I have stayed with the above countless times and they are all great resorts.  Both Desert Springs and Mission Hills are superior to Desert Willow due to the affiliation with the hotel side.  I have not stayed at Marriott's Shadow Ridge.


----------



## crf450x (May 28, 2016)

Great info. Any of the resorts have lazy rivers or decent slides?


----------



## davidvel (May 28, 2016)

crf450x said:


> Great info. Any of the resorts have lazy rivers or decent slides?


Shadow Ridge has a slide, and I'd recommend it over Desert Springs for kids.  Search the forums, there are many threads comparing these resorts.


----------



## Ken555 (May 28, 2016)

sptung said:


> Both Desert Springs and Mission Hills are superior to Desert Willow due to the affiliation with the hotel side.



All depends on perspective. I prefer Desert Willow since it doesn't have a hotel nearby.


----------



## rickandcindy23 (May 28, 2016)

I personally loved Mission Hills, but I am inclined to love a resort with lots of television channels for our evenings in the unit, and I loved the water slide, too.  I rarely go into the pools, but we were in the pool and the very private hot tub quite a bit on our trip in early December.


----------



## davidvel (May 28, 2016)

Here is a thread with loads of info comparing the Marriott properties:


http://tugbbs.com/forums/showthread.php?t=226946


----------



## Vacationsarefun (May 30, 2016)

We really enjoyed Shadow Ridge (they have a slide and a nice pool but nothing extraordinary) a couple of years ago. The kids keep asking to go back as it was a very relaxing stay.


----------



## Ryes (Apr 8, 2019)

I thought I’d post here to update it instead of starting a new thread. Stayed at the Marriott Desert Springs I and II last year and am now at the Westin Desert Willow.

The Westin has 4 pool areas, 2 with water slides. One of those 4 pool areas is a quiet pool and it is still a good size and someone comes around to take your order.
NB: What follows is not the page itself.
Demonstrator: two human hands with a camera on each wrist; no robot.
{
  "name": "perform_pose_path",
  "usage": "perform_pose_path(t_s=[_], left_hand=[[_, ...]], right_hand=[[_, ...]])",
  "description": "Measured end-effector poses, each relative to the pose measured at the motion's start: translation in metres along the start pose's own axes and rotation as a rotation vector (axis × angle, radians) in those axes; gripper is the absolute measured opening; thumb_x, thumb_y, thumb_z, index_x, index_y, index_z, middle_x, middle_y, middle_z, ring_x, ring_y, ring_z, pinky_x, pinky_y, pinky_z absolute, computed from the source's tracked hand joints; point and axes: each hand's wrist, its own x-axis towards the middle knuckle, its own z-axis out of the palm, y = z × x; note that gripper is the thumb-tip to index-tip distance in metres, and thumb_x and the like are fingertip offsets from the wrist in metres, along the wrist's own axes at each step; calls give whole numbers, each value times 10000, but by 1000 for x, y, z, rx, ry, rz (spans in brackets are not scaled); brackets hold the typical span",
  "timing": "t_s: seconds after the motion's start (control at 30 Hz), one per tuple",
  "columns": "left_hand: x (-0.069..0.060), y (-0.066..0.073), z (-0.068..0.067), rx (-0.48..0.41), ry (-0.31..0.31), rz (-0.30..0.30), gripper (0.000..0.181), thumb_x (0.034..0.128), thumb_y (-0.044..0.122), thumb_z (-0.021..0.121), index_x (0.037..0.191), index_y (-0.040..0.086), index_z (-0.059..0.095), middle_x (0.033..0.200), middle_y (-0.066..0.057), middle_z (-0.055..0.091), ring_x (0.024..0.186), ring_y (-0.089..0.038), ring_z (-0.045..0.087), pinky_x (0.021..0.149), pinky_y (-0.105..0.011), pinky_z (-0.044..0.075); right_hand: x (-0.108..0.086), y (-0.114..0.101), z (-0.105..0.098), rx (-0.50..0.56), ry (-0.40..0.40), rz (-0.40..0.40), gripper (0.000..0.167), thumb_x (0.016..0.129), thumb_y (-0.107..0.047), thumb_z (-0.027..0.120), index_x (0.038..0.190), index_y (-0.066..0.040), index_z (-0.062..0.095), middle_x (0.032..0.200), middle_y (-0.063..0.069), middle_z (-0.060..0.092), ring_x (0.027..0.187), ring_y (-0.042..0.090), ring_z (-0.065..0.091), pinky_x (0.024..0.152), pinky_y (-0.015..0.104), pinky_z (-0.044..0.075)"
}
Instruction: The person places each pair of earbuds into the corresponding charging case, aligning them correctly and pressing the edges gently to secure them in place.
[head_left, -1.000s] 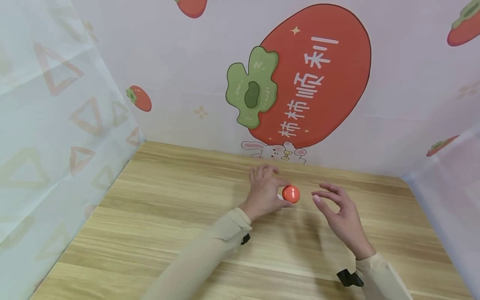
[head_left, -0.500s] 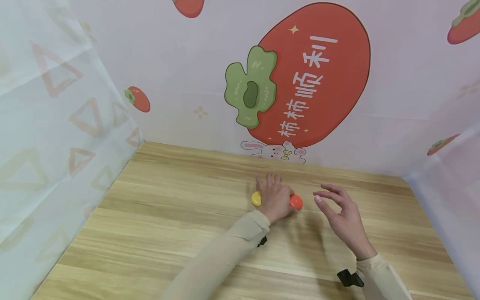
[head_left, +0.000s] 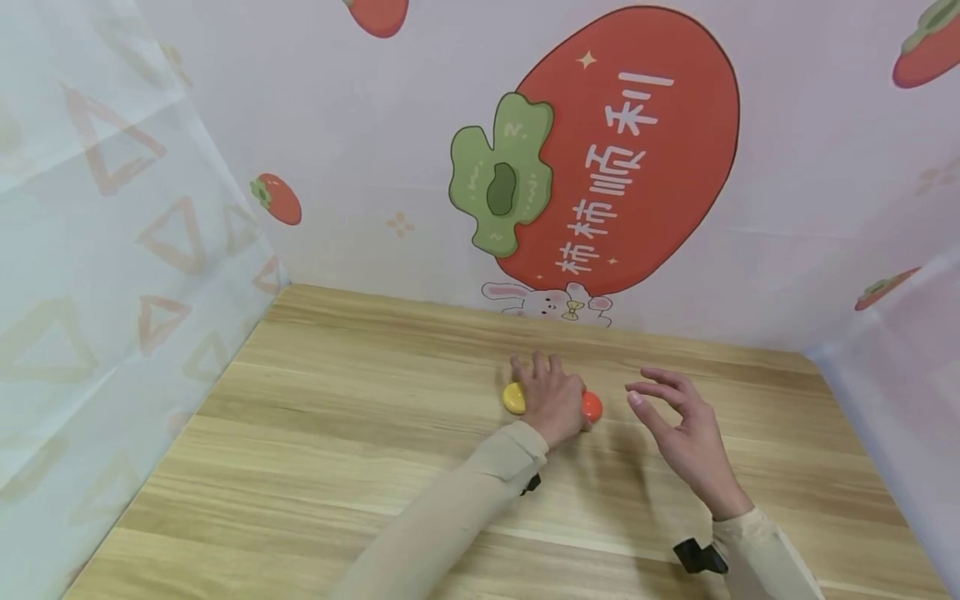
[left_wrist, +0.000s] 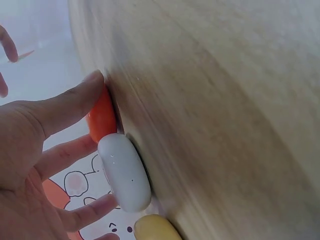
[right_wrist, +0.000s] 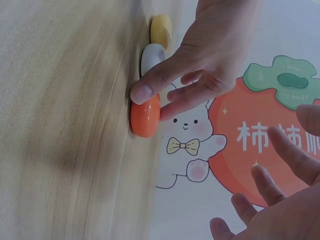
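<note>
Three smooth, rounded, pebble-like pieces lie in a row on the wooden table. At the row's right end is a glossy orange-red piece (head_left: 592, 407), pinched between the thumb and forefinger of my left hand (head_left: 553, 404). A white piece (left_wrist: 125, 172) sits against it in the left wrist view; the hand covers it in the head view. Beyond the white one lies a yellow piece (head_left: 513, 398), left of the hand. My other left fingers spread over the row. Off to the right, my right hand (head_left: 686, 433) hovers with fingers loosely bent, holding nothing.
The wood-grain table (head_left: 315, 467) meets a printed backdrop (head_left: 360, 250) just behind the row. Patterned side walls stand at left (head_left: 97, 333) and right (head_left: 892, 333). Each wrist wears a black strap piece (head_left: 700, 557).
My left hand has moved right and toward me, lowering the orange-red piece onto the table beside the white one. The yellow piece has come into view. The right hand stays nearly still.
</note>
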Motion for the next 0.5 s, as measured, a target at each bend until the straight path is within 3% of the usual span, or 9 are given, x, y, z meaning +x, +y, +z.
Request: perform_pose_path(t_s=[0.17,0.3,0.5], left_hand=[[0,0,1,-2,-2,4,358,686,493,920,939,273,794,1252,-109,578,1358,-403,356,1086,-753,143],[-2,-3,-1,4,-14,-2,480,680,534,912,1073,289,786,1241,-100,570,1329,-383,368,1087,-738,160],[-8,-21,-20,-49,-2,1,612,731,556,870,1254,271,734,1338,-129,557,1359,-405,369,1086,-723,196]], right_hand=[[0,-1,0,0,-2,5,282,992,-222,682,1157,3,722,1394,157,515,1345,375,410,1004,670,319],[1,-3,1,-17,1,-9,258,985,-211,693,1149,-15,729,1395,163,515,1335,394,418,1002,675,315],[4,2,2,-93,57,-117,220,945,-134,731,1133,-20,730,1393,183,520,1310,441,433,970,663,330]])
The Desert springs has more pool areas but many are very small and no one takes your orders at the smaller ones. The pool loungers have nice cushioning on them at the Westin but not at the Marriott. 

There is room service at the Westin but not at the Marriott. This is a big deal to me as the Marriott has no a food options once the pool food area closes, besides the little marketplace store, other than traipsing all the way to the Marriott hotel... this might not be as big a deal for you. In fairness to the Marriott, that marketplace store has more selection of food/groceries than the Westin marketplace.

The 1 bedroom is big at the Marriott compared to the Westin.

At the big pools at the desert springs where they do take your order there is louder music.  There is no music at the smaller pools. At the quiet pool at the Westin it is more of a background relaxing sound for the music and other music at the other pools.
Desert springs has a nearby hotel facilities you can hang out at (for a fee or free depending on which day of the week and which desert springs villa - 1 or 2).

The Westin has more early bird specials on 4 different menus (well that’s counting the marketplace’s smoothies, so 3 with food options).

Marriott has a recliner on the patio. Westin doesn’t (just chairs and table)

The studio in Marriott’s villas 1 didn’t even have a water source from which u could fill up in the room, other than the bathroom sink.

All in, the resorts seem pretty equal but the room (1 bedroom and up) seems better at the Marriott due to its large size, while the Westin resort itself feels slightly more upscale other than the actual room size


----------



## Ryes (Apr 8, 2019)

Delete


----------



## melissy123 (Apr 10, 2019)

We were just at Marriott Desert Springs Villas 1.  They look like they've just been remodeled.  The studio units have an almost normal size fridge and a bar sink.


----------